Me siento afortunada.
Hay momentos que son luz,
te zarandeas en una cumbre idealizada,
crees tener poder,
tu corazón suena a risa.
Nada te para,
nadie se entromete,
eres tú y tu energía.
Rozas esponjosas nubes de placer con los dedos.
Y te das cuenta de que la vida es más incoherente que tú.
Respiras paradoja,
te mueves a deshora,
discuerdas entre el gentío.
Somos cima y fosa.
Aire e inigualable bochorno.
Creo que hay que encontrar la armonía de las horas dulcemente caóticas.
Tengo suerte.
Conozco a personas que son la savia que necesita mi árbol pelado de hojas.

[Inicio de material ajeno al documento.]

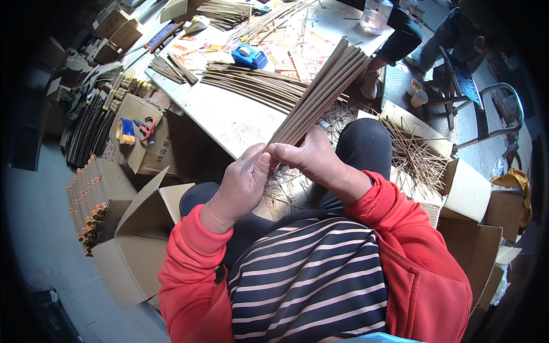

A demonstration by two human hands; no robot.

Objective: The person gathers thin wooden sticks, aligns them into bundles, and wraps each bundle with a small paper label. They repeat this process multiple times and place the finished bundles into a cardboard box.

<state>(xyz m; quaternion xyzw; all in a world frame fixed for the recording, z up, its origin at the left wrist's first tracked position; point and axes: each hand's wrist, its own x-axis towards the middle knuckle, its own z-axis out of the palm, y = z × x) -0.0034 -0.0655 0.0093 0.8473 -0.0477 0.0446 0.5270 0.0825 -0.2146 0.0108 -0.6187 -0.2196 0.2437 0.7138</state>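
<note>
Both my hands hold one bundle of long brown sticks [323, 91] by its lower end, above my lap. My left hand [243, 183] pinches the thin stick ends from the left, and my right hand [311, 160] grips them from the right. The bundle fans up and to the right over the white table [229, 117]. More brown sticks [251, 86] lie in a row on the table just behind it. I wear red sleeves and a striped apron.
A blue tape dispenser [250, 57] and printed paper labels lie on the table. An open box of thin sticks [414, 154] stands at my right. Cardboard boxes [134, 246], packed tubes [86, 206] and scissors [143, 128] are at my left. Another person sits at the far right top.
</note>
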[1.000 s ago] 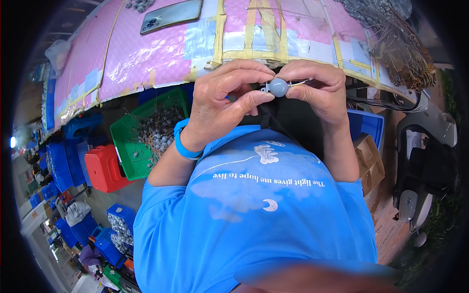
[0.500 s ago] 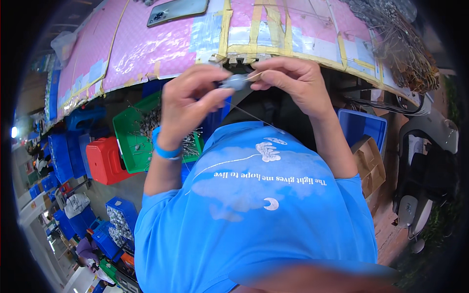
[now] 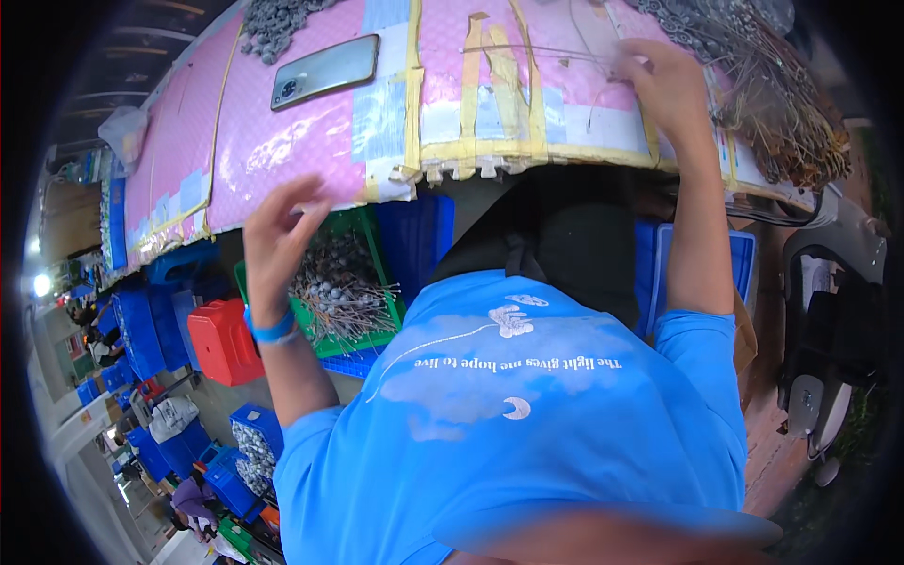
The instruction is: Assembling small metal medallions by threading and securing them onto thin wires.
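My left hand (image 3: 287, 231) hovers over the near-left side of the table, beside a green crate (image 3: 394, 306). Its fingers are loosely bent and apart, with nothing visible in them. Inside the crate lie many grey rounded pieces with thin wire stems (image 3: 344, 287). My right hand (image 3: 664, 89) reaches over the far right of the table, thumb and fingertips brought together at the end of a thin wire (image 3: 537, 49). That wire lies across the tabletop toward the left. The fingertips are small in view, and their grip on it is partly hidden.
The pink-covered, taped table (image 3: 282, 141) carries a phone (image 3: 325, 71), a heap of grey pieces (image 3: 278, 26) and a large wire bundle (image 3: 782, 104). Around it stand a red container (image 3: 224, 341), a blue crate (image 3: 744, 250) and a dark chair (image 3: 833, 320). People work far left.
My hands were together holding a small grey-blue piece with a wire; now they are apart and it is out of them. The left moved toward the crate, the right far right.
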Tool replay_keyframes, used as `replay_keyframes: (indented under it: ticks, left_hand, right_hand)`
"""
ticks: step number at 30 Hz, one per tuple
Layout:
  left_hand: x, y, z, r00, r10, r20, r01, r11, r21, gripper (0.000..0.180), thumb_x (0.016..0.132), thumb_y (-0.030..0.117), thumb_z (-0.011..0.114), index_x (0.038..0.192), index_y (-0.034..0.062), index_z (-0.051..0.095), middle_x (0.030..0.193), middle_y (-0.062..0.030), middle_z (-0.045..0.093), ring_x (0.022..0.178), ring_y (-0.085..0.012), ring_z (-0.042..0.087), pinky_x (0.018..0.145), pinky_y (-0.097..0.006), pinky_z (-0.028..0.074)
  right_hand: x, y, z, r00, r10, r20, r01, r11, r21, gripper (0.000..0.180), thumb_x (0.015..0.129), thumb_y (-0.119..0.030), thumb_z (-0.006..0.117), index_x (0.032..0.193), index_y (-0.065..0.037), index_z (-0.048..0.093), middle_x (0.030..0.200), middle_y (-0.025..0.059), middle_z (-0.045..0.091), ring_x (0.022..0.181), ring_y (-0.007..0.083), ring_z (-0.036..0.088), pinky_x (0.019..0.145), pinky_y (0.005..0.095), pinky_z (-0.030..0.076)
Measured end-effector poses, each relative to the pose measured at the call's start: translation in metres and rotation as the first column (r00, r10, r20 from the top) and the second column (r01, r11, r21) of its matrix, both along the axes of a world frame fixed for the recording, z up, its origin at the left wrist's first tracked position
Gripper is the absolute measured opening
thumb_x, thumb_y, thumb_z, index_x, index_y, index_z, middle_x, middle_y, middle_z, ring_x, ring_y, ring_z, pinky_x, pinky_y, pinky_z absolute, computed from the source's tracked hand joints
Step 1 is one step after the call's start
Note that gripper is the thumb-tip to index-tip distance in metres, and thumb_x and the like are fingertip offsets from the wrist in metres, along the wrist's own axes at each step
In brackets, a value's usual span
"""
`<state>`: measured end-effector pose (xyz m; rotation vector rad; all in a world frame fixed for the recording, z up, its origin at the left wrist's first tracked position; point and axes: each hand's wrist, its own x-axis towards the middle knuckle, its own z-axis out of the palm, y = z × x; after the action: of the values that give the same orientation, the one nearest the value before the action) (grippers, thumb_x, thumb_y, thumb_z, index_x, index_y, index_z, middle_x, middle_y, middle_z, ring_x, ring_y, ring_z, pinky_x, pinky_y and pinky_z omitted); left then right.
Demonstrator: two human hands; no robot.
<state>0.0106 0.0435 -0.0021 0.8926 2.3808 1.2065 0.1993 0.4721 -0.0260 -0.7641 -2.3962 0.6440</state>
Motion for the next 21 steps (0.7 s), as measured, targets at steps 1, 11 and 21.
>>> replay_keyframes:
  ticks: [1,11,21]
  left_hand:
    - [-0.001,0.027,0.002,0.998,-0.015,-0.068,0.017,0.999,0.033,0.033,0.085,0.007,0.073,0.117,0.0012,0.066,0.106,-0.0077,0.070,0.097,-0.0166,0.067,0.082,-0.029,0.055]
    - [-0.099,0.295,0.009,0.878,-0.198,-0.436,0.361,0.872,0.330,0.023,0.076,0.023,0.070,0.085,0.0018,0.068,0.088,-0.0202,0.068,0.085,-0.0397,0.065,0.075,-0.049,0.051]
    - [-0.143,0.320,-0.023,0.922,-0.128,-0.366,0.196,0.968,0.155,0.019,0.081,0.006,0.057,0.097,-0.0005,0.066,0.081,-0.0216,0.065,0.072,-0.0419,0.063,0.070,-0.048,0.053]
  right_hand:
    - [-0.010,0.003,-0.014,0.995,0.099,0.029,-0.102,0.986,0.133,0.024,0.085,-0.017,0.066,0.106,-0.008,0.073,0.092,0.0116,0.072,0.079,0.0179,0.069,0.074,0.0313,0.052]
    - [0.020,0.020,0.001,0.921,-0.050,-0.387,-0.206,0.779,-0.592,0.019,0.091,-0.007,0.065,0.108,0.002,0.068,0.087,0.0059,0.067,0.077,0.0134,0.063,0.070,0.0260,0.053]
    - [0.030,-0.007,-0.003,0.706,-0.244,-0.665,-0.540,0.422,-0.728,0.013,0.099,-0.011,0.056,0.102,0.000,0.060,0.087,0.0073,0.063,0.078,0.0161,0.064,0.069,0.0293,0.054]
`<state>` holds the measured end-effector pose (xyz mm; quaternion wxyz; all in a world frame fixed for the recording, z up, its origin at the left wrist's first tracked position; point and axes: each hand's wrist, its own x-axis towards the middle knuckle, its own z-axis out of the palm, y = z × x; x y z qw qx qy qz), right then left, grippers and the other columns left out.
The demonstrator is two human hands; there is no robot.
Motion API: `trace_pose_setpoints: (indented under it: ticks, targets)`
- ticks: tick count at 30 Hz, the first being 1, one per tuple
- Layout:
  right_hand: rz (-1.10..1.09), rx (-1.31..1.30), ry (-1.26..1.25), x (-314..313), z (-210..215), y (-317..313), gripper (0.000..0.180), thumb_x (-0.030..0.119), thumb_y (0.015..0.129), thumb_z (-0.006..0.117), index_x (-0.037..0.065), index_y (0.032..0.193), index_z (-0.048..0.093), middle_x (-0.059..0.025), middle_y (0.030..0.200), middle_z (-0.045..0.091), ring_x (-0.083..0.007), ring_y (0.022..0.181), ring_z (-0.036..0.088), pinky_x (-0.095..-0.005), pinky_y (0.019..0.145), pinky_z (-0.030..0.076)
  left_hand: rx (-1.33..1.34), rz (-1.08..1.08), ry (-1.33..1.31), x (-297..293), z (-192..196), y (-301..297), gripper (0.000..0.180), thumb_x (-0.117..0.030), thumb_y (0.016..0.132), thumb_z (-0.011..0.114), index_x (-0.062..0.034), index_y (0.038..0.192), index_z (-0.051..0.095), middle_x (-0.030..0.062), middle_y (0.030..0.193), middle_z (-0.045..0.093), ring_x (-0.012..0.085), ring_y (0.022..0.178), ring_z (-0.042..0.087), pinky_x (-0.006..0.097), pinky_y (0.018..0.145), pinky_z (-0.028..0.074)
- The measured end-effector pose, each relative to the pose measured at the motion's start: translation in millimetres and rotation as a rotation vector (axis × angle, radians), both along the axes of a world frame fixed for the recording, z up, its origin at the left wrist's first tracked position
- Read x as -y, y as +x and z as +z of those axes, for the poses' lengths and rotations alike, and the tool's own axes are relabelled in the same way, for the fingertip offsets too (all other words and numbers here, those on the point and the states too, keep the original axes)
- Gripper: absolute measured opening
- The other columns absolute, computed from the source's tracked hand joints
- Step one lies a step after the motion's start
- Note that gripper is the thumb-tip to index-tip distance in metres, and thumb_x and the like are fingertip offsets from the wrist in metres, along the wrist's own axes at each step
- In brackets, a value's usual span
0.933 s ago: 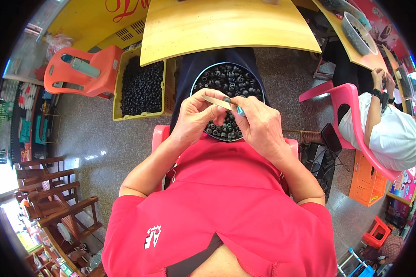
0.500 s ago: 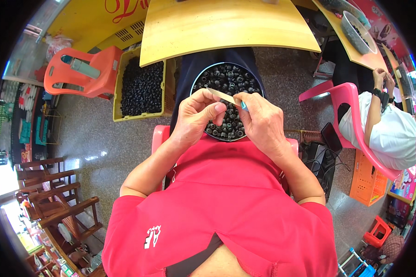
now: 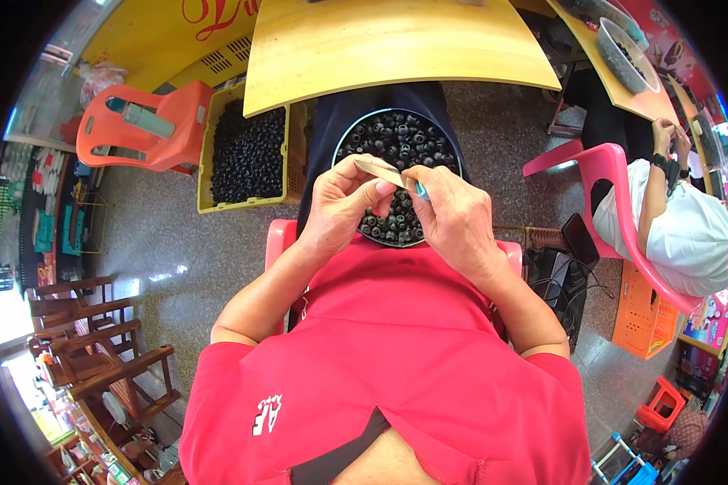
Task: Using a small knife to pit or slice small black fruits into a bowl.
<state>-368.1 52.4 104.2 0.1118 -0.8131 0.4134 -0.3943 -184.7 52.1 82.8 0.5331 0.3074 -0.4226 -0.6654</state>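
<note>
Hands unchanged over bowl (image 3: 349,133): left hand (image 3: 344,206) still pinches pale flat stick (image 3: 383,172); right hand (image 3: 455,218) stays closed on teal-handled tool (image 3: 421,191), shifted slightly lower.

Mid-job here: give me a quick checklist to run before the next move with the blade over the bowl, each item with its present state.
1. Left hand holds the thin pale blade between fingertips and thumb: ok.
2. Right hand pinches the blade's blue-green end: ok.
3. Both hands sit above the round bowl of dark pieces, so anything dropped should land in it: ok.
4. A dark piece held against the blade: cannot tell, the fingers hide it.
5. Bowl resting steadily on the lap: cannot tell, its underside is hidden.
6. Yellow crate of dark pieces on the floor to the left, apart from the hands: ok.
</note>
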Motion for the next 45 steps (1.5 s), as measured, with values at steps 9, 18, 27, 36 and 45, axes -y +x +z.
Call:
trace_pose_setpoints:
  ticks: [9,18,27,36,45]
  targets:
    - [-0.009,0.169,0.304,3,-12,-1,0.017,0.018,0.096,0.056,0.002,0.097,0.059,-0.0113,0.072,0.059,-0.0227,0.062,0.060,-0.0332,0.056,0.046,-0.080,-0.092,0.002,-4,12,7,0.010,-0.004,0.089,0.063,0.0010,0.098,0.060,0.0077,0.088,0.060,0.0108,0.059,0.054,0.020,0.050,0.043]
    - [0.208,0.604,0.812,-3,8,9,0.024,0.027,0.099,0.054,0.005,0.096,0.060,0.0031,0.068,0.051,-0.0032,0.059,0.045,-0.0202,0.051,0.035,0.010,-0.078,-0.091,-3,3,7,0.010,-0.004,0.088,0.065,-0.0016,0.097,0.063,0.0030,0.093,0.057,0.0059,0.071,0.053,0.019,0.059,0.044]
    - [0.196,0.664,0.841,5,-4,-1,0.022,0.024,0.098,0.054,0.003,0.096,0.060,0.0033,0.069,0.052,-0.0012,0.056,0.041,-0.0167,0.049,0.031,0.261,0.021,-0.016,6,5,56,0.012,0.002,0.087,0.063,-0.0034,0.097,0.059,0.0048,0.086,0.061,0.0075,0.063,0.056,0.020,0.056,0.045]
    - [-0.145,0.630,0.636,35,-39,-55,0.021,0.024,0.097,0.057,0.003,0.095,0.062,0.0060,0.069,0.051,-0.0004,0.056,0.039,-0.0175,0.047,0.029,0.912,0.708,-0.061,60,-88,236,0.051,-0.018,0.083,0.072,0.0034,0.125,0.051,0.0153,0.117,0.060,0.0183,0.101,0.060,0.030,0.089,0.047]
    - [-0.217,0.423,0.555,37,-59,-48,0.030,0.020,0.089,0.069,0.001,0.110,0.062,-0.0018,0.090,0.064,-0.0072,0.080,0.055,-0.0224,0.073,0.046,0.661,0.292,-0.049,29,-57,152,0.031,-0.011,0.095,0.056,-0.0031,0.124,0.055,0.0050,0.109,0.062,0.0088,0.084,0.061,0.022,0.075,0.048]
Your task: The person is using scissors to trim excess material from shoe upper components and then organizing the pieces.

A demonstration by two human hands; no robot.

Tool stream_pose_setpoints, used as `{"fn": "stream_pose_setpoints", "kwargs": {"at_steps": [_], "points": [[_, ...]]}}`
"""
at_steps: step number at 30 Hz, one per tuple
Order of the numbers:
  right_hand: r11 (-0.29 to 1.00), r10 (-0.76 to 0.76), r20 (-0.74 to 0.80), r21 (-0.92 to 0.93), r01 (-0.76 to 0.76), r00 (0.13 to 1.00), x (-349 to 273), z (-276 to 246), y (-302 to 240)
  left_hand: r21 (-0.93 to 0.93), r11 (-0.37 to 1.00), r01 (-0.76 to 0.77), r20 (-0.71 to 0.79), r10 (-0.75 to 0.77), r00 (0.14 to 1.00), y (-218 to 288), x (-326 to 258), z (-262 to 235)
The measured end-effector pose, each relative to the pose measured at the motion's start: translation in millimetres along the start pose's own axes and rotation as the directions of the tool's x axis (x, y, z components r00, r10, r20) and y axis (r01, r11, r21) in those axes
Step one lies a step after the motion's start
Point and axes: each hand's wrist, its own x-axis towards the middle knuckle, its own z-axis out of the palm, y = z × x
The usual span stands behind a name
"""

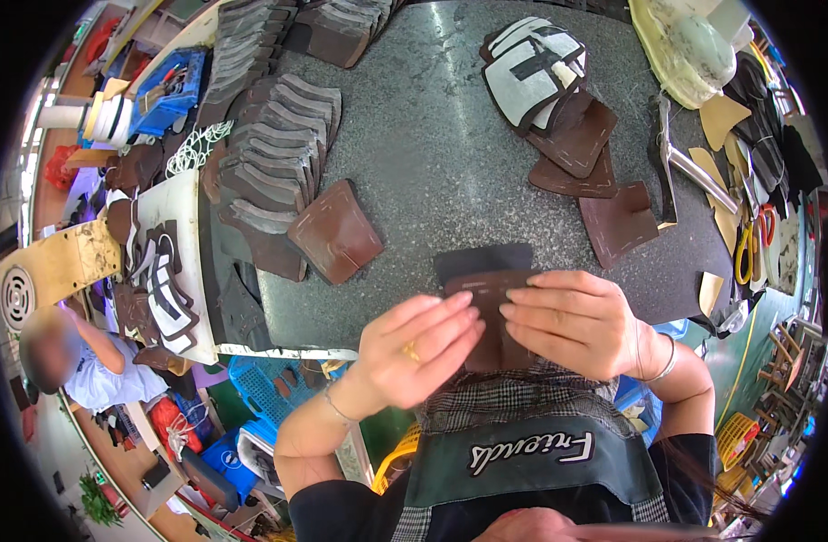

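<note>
At the table's near edge, my left hand (414, 348) and my right hand (578, 323) are closed on a brown leather piece (492, 307) from its two sides. Pale marks run along its upper part. A strip of black material (482, 260) shows just beyond its far edge; whether it is joined to the leather I cannot tell. My fingertips lie on top of the leather, while my thumbs are hidden. Left of my hands a single brown leather piece (336, 232) lies on the dark speckled table (423, 172).
Overlapping rows of brown pieces (283, 144) cover the table's left side. At the far right, black-and-white pieces (531, 77) lie by more brown leather pieces (576, 135). Yellow-handled scissors (745, 253) are at the right edge. A co-worker (111, 361) sits far left.
</note>
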Motion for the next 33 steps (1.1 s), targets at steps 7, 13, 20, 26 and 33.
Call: {"fn": "stream_pose_setpoints", "kwargs": {"at_steps": [7,13,20,26,33], "points": [[0.996,0.042,-0.006,-0.075,-0.043,0.999,-0.7,14.2,15.1,-0.017,0.999,0.029,-0.019,-0.029,0.999,-18.3,-2.3,16.1],[0.997,0.066,0.017,-0.045,-0.065,0.998,1.7,16.2,21.1,-0.040,0.998,0.055,0.008,-0.055,0.998,-22.9,-1.3,16.0],[0.967,0.235,0.209,0.051,-0.251,0.949,1.7,5.9,14.0,-0.094,0.974,0.207,0.189,-0.187,0.964,-17.2,-1.3,8.1],[0.942,0.301,0.220,0.085,-0.326,0.928,4.1,-0.6,2.1,-0.063,0.940,0.337,0.342,-0.297,0.892,1.4,-0.9,4.5],[0.661,0.425,0.227,0.584,-0.471,0.876,-15.0,-3.6,-12.2,-0.469,0.762,0.446,0.239,-0.377,0.895,33.1,-6.4,15.4]]}}
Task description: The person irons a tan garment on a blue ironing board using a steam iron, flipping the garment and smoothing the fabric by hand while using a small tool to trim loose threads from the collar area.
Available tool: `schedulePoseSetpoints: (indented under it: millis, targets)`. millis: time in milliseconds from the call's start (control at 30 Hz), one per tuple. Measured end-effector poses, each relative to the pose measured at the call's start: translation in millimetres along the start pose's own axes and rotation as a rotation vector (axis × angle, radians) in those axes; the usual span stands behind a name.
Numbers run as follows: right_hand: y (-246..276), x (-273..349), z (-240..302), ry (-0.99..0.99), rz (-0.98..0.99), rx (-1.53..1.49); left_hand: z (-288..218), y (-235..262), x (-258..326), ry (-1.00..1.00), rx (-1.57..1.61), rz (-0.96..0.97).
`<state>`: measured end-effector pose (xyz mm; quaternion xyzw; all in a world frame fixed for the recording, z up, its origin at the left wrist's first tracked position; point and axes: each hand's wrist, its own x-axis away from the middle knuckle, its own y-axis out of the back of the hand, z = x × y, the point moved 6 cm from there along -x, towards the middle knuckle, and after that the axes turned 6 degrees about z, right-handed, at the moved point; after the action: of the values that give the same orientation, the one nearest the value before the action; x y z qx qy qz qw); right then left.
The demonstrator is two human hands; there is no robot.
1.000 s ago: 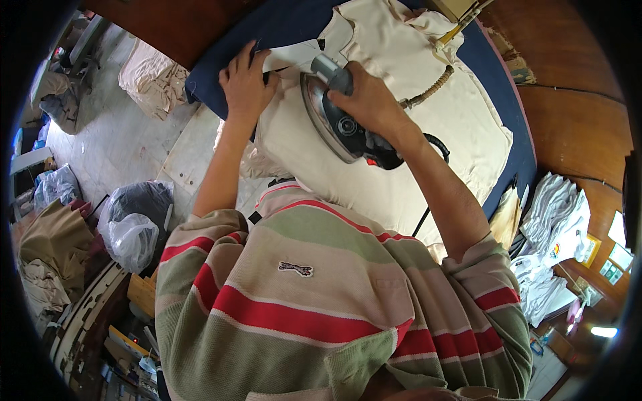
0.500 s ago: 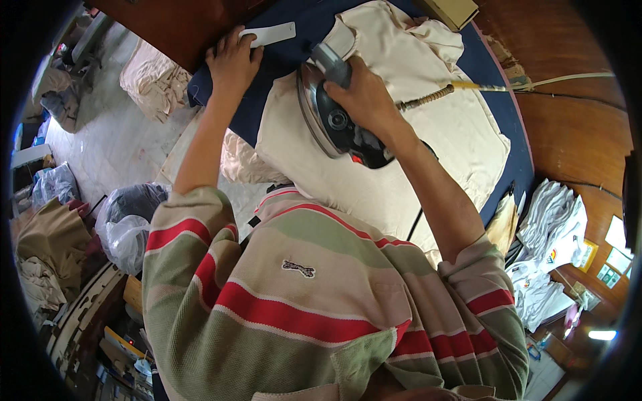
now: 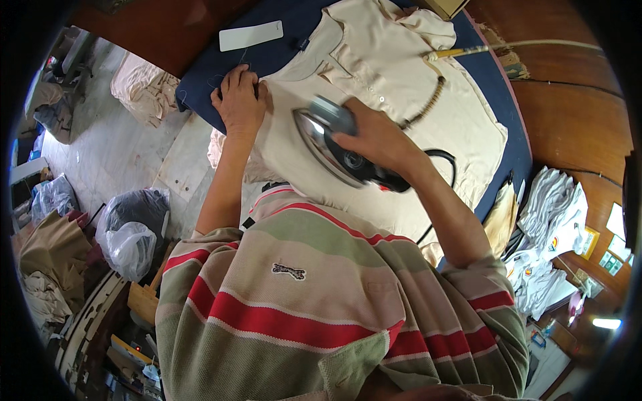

No se van aún con quince motivos atados a la muñeca y la puerta delante. Y eso que desnudo con mi huracanado viento, y me cuelgo de sus ramas de puntillas, y lleno de quejas cualquier tronco, y les recuerdo que a poquitos soy comprensiva, y en exceso, tóxica. Por si no lo recordaban. Y siguen sin hacer las maletas.
Las letras se han incrustado por todo mi cuerpo.
Me han elegido.
No hallo deleite sin palabras.
Ni ganas de vivir sin libros.
Hago míos los espacios en blanco.
Acicalo emociones.
Me sumerjo en mis inexpertas creaciones.
Me desembarco de lastres para seguir sumida en ellos. Mientras que me río del elenco de pacotilla de esta obra de teatro.
Improvisamos como animales. Lo destrozamos todo como animales. Intentamos que vuelva a ser. O a estar. O a parecer pasado. Y ya no hay vuelta atrás.
Los papeles son mi yo inédito en líneas. Me queda eso. Siempre eso.